In the harbor, shooting at the children was going to haunt her. She didn’t have too much time for it now, and in the scraps of time she did have, it was unbearable.
They were approaching the harbor from the north. The south and west carried them straight through the city of Sonoma. But north meant fires, and even on the roundabout trails (and lack thereof) that they took, they spotted occasional people hanging around to cause trouble. Micah considered anything trouble, even requests for food. Give them an apple and they’d want a granola bar. Give them a granola bar and they’d want some trail mix. Give them some trail mix and they’d want the whole damn backpack that kept producing such magnificent things.
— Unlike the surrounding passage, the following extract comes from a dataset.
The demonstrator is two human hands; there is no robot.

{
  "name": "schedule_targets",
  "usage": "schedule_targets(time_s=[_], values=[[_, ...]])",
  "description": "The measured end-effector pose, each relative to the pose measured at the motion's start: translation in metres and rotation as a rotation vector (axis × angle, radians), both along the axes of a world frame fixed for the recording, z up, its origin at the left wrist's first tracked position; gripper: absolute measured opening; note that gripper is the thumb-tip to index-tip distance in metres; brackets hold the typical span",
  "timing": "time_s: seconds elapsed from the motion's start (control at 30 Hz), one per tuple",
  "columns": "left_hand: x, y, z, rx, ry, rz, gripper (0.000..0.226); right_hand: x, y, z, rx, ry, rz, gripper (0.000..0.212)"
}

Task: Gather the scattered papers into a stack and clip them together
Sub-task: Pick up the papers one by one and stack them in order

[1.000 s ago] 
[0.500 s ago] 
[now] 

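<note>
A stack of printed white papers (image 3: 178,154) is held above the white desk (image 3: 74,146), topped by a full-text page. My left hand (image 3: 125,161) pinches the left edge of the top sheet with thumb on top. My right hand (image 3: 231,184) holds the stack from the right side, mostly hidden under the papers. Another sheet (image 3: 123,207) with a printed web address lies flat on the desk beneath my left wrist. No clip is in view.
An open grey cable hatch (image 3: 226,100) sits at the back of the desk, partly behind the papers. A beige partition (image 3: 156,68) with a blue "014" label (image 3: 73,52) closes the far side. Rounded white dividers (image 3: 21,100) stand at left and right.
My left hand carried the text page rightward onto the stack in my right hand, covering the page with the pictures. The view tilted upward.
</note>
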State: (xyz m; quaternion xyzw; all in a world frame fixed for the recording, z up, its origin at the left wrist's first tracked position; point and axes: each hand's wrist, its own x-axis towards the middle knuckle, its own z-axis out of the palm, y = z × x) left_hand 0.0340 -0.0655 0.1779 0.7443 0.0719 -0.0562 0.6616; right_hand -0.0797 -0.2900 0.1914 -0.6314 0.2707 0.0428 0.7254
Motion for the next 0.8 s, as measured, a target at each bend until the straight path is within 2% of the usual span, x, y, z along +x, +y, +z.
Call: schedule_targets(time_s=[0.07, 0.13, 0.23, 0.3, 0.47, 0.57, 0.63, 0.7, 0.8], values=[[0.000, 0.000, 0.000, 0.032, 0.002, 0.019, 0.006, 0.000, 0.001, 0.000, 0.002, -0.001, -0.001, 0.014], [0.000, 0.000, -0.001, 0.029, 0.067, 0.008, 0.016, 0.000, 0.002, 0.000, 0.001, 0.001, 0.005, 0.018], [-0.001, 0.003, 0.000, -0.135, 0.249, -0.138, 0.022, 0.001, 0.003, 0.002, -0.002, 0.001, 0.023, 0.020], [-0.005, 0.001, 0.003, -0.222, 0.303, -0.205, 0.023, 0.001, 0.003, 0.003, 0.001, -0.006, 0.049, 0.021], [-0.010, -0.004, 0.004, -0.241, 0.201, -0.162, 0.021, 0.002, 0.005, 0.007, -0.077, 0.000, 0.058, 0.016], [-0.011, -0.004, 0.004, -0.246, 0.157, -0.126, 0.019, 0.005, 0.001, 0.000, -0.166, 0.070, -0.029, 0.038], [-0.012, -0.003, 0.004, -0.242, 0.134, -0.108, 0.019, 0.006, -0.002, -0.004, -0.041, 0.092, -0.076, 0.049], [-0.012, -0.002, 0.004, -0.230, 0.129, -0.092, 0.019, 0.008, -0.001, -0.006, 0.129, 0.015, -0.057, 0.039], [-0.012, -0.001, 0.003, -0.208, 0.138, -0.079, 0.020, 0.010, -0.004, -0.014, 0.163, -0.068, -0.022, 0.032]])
The sun graced the horizon every morning to shine on a new dawn of civilization, one where a third of the people were feral from Sombra C, and another third were uninfected but behaving like ferals all the same. The last third were cowering from them both. Micah had to make snap judgments about which third an unfamiliar person hailed from, and act accordingly.
Austin was quiet in their nook of bushes one night, and when she prodded for a reason, he said, “Do you know how many people we killed today?”
That took her aback. It had just been a regular day to her. There was the pair of ferals at breakfast who charged out from the trees. The woman had a stamp and the boy in his early teens didn’t, but the latter was just as feral as the first. Both were Mexican. Micah dropped her energy bar and opened fire, nailing the boy several times through the chest. He staggered and fell, bits of rotten skin bursting away from him in his blood. Zaley and Corbin backed away frantically, firing at the woman. Then Austin shouted about another feral coming up from behind. Black clouds of birds burst from the trees, screeching and flapping to get away from the noise as the raging man absorbed the bullets from Austin’s gun and launched himself at them.